Russia's President Dmitry Medvedev has fired two top space officials and reprimanded the space agency chief.
The move came after an inquiry into the failed launch of a rocket with communications satellites showed it was lost owing to a fuel miscalculation.
The satellites were to have been part of a satellite-navigation system known as Glonass, a Russian rival to the American GPS network.
They were disposed of after the rocket came down in the Pacific Ocean.
The deputy head of the Russian federal space agency Roscosmos, Viktor Remishevsky, was dismissed and its chief Anatoly Perminov reprimanded.

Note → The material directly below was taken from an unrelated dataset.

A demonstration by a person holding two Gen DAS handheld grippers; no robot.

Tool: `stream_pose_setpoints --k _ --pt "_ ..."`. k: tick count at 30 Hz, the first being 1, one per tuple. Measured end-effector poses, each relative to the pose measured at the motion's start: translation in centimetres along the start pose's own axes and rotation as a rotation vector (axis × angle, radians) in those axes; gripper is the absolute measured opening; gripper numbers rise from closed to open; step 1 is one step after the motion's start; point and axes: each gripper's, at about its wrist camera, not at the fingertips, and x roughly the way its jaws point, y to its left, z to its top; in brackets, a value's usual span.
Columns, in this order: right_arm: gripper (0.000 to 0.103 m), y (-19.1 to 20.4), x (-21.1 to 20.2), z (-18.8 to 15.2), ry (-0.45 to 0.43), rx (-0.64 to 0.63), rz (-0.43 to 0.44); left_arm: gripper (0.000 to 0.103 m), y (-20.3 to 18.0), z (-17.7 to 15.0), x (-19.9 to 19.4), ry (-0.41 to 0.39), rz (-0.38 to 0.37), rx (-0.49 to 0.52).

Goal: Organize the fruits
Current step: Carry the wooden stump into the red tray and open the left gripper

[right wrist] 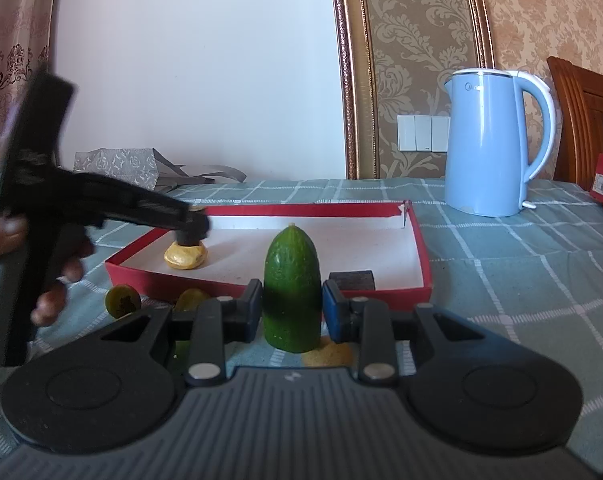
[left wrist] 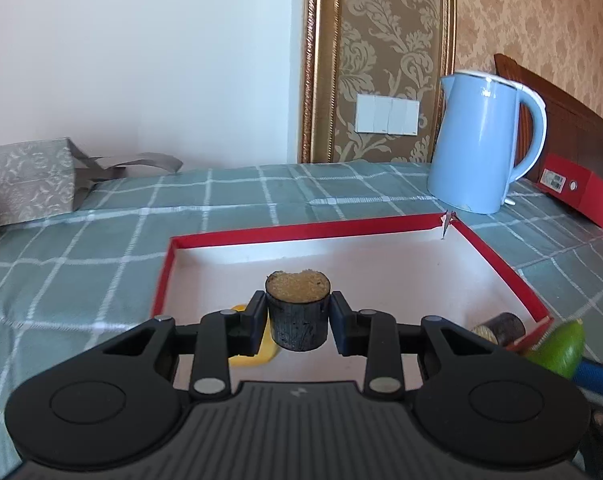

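My left gripper [left wrist: 297, 318] is shut on a dark cylindrical fruit piece [left wrist: 297, 312] with a tan cut top, held over the red-rimmed white tray [left wrist: 301, 232]. A yellow fruit piece [left wrist: 267, 350] lies in the tray under it. Another dark piece [left wrist: 501, 328] lies at the tray's near right corner. My right gripper [right wrist: 291, 312] is shut on a green cucumber half [right wrist: 291, 292], upright, just in front of the tray [right wrist: 261, 284]. The right wrist view shows the left gripper [right wrist: 191, 230] above the yellow piece [right wrist: 185, 256].
A blue kettle [right wrist: 497, 144] stands behind the tray on the checked cloth. A grey gift bag [left wrist: 29, 184] is at the far left. A red box [left wrist: 581, 188] lies at the right. Small green and yellow fruit pieces [right wrist: 123, 300] lie on the cloth before the tray.
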Motion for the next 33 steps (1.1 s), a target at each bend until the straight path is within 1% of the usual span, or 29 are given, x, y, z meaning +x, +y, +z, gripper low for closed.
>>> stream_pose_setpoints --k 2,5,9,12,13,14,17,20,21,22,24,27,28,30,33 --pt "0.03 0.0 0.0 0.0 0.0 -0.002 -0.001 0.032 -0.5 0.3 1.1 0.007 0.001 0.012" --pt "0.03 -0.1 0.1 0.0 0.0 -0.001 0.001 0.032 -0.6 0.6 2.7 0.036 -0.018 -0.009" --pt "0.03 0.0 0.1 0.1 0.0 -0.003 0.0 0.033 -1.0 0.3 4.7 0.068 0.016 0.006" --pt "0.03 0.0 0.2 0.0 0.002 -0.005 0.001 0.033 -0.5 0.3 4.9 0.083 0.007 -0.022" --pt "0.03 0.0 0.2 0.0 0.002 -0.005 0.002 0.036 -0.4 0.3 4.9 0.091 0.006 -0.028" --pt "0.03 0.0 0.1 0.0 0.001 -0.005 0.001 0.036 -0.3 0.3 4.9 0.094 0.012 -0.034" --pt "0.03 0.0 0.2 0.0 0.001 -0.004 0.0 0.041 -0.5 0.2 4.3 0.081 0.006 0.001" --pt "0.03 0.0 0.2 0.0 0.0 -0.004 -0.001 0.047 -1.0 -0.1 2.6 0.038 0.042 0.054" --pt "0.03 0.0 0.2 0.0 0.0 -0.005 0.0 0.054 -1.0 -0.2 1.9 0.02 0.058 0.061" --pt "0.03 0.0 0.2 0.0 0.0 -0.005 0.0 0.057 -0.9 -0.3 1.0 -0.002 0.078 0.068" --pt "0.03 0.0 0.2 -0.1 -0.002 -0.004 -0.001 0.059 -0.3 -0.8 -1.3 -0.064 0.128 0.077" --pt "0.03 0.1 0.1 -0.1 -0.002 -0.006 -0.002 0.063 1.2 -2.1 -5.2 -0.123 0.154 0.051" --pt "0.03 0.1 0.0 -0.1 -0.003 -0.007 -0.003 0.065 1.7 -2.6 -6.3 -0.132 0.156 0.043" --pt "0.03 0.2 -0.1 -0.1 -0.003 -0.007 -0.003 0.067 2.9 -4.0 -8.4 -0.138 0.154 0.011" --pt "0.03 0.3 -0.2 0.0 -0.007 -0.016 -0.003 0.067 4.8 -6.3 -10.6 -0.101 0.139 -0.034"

Vyacheslav Filin, the deputy president of the space rocket corporation Energia, was also sacked.
The failed launch occurred when the Russian Proton-M rocket, carrying three Glonass-M satellites, blasted off from the Russian-leased Baikonur cosmodrome in Kazakhstan on 5 December 2010.
The rocket, however, failed to reach orbit and the high-tech satellites were disposed of in the Pacific Ocean off the US state of Hawaii.
President Medvedev immediately ordered an investigation into the accident and a government commission concluded that it was caused by a fuel miscalculation that essentially made the rocket too heavy to reach orbit.
The Kremlin says it was the findings from the inquiry that moved Mr Medvedev to make the changes.
Russia has struggled to place a sufficient number of Glonass satellites in orbit to compete with the US.